● TASK: Pull out each line of the data that includes the word "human".

● DATA FOR PROCESSING:
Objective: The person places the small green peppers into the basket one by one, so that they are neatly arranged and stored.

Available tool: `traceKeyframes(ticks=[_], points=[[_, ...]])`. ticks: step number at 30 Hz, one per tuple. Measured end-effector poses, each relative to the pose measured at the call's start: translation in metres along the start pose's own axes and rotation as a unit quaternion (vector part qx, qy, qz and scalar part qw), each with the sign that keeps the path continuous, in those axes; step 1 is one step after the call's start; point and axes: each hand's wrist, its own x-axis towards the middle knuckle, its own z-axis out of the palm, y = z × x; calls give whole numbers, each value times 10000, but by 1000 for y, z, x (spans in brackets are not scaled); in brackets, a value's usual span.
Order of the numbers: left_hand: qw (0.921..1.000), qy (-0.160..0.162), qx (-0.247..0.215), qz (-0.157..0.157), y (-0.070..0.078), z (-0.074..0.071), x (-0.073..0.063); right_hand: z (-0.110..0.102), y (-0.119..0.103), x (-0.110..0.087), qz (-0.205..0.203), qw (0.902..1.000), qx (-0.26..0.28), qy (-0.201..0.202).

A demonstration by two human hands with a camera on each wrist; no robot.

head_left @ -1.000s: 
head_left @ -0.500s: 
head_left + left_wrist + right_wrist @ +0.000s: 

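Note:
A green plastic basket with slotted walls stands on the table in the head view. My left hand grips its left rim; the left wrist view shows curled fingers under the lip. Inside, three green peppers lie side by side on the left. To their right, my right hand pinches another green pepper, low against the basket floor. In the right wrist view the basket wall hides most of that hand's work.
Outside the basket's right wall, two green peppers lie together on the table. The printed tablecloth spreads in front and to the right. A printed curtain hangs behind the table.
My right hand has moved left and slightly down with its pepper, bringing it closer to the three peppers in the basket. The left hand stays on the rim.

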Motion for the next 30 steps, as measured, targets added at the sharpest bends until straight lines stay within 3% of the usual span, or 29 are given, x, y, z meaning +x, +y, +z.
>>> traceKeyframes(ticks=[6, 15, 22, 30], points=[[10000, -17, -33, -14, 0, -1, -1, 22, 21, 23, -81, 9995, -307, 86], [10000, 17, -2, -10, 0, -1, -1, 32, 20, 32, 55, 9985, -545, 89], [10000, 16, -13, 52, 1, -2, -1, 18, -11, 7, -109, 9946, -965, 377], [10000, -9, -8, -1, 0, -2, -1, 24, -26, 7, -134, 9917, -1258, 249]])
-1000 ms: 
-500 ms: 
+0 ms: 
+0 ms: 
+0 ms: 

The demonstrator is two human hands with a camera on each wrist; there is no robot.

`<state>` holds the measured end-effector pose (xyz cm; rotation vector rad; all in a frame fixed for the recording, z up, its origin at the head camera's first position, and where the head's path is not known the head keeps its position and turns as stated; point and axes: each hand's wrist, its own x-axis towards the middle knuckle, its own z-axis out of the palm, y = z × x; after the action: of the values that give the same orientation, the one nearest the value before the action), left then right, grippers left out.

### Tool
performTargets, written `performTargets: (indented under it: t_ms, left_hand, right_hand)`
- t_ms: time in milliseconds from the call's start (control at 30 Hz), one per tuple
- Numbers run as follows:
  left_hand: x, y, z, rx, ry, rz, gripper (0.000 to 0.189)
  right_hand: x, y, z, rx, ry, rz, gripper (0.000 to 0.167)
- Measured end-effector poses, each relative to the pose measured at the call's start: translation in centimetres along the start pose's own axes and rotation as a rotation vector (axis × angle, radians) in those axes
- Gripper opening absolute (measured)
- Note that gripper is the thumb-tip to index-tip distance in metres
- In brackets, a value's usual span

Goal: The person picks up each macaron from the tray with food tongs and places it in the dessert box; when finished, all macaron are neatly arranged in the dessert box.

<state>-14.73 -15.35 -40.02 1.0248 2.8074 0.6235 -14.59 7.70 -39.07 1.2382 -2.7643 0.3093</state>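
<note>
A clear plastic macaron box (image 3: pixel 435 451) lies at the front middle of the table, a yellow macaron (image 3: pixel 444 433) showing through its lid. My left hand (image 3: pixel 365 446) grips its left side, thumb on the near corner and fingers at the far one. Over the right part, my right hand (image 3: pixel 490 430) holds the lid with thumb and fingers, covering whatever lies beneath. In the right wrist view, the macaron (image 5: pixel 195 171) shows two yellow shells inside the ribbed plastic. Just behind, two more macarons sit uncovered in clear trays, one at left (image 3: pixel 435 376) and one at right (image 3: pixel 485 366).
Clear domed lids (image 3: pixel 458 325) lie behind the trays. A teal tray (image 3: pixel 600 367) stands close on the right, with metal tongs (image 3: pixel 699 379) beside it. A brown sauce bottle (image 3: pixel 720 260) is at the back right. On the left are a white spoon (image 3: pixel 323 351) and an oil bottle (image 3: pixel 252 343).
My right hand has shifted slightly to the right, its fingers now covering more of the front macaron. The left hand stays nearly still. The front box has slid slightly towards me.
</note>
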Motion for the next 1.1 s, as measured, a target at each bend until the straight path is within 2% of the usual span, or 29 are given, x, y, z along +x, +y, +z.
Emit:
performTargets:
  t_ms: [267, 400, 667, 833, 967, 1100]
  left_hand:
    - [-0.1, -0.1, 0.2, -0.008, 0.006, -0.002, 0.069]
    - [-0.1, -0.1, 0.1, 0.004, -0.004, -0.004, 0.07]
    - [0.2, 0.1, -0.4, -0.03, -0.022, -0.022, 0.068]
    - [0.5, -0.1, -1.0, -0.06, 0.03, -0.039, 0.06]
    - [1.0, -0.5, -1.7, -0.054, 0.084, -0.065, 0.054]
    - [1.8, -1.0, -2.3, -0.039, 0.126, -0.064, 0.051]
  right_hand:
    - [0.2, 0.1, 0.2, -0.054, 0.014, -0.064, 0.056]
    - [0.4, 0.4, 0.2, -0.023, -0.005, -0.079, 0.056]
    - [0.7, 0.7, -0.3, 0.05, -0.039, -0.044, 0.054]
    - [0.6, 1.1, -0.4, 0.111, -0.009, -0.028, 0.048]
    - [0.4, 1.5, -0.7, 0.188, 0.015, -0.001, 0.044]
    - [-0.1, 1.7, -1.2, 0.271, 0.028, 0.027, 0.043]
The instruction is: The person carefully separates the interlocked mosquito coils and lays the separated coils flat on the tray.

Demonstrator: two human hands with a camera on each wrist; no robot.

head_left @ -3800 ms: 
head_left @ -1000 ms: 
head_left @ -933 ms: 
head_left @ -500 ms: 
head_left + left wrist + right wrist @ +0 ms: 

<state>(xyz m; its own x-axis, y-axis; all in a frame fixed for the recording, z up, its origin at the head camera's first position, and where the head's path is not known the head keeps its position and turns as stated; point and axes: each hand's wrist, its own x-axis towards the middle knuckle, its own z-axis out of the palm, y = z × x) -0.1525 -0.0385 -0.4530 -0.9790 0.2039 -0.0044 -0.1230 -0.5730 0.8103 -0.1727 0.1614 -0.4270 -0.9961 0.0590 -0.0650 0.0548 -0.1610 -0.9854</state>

● REPLY TO THE EXERCISE:
A demonstration by two human hands with a camera on each wrist; no robot.
The demonstrator is two human hands with a camera on each wrist; there is no robot.
Demonstrator: two human hands with a camera on each wrist; no robot.

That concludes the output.